India & The Tibetan Ring
I am very proud to present a short film made by my talented nephews, 17-year-old twins, Art and Theo, who travelled to India with my twins and me last month. I wanted to see India through their eyes as first-time visitors to this extraordinary country and to see the process of seeking and choosing stones and making jewellery.
I have been travelling to India since I was a teenager and it has become my second home, I love it for its magic and madness. The film shows a little of the world I inhabit and the making of a Tibetan gold ring.
We made our way to Jaipur, bundled into Tuk Tuk's in the Rajasthani heat, and began our Indian adventure.

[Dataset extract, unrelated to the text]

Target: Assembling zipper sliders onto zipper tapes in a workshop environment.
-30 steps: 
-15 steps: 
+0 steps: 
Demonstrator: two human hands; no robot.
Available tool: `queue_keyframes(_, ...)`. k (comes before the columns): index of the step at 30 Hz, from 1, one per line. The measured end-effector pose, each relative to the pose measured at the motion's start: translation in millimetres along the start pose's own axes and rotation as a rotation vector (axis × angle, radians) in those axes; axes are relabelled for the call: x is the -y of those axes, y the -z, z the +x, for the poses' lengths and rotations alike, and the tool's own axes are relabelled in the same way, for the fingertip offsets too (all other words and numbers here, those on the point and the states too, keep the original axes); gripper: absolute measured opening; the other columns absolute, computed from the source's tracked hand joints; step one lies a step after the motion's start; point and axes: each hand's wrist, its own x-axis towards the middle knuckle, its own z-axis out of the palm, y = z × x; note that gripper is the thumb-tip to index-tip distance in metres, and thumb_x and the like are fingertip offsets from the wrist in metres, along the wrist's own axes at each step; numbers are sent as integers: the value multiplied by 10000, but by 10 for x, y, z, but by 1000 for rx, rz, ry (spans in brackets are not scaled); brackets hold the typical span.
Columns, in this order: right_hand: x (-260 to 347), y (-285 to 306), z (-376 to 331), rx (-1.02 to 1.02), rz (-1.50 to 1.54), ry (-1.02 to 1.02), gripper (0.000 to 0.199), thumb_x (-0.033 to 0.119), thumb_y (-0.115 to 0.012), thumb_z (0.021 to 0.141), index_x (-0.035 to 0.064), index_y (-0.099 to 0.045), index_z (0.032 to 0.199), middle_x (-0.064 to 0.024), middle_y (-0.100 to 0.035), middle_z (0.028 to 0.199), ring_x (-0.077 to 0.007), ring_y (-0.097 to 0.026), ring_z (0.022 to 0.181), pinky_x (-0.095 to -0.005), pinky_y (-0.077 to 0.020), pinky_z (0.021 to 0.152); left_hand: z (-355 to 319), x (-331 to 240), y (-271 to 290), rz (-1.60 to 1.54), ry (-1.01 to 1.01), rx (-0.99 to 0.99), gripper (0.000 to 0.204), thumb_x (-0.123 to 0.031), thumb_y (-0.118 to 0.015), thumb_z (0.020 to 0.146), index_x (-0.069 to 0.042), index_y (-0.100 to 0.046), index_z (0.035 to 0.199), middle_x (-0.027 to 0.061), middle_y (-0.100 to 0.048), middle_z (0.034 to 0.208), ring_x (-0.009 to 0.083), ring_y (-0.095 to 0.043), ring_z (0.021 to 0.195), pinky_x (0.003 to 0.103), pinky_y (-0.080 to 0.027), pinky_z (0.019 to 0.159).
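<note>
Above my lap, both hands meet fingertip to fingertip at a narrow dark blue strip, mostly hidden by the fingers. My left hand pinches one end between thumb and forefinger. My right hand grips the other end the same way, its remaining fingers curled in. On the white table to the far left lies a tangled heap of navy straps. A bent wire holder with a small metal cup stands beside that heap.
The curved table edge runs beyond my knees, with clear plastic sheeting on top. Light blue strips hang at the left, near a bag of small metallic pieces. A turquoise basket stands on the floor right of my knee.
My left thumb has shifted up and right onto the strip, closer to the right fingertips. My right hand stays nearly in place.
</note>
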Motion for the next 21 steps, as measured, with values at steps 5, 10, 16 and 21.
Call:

It was wonderful to introduce India to my nephews and all the artisans I work with - Om the stone cutter, Sushil the goldsmith, and everyone else was delighted to meet more of my family. We spent a week racing around on motorbikes, bicycles, Tuk Tuk's, and jeeps getting a feel of the country, from farms outside the city with buffalo and small desert herds of mottled goats, the prettiest palaces, the workshops and gem dealers and gold sellers, the stone markets and narrow bursting lanes of Jahori Bazaar.
We whizzed about with Ramesh the Tuk Tuk driver and managed to design our next collection for fall winter 2018... using old mogul style cut luscious African aquamarine, and rich warm regal Afghan amethyst and Burmese peridot wrapped in warm gold.
I love India for its massive life force, its stunning, still and mesmerising natural world of forests and deserts, the people who inhabit these remote hard places to the cities with their tumbles of buses, cars, elephants, camel carts and zipping rickshaws, the choking pollution and night scent of jasmine that manages to seep through the tangles of city smells, the palaces, tents and shacks that are homes to such a diversity of humanity.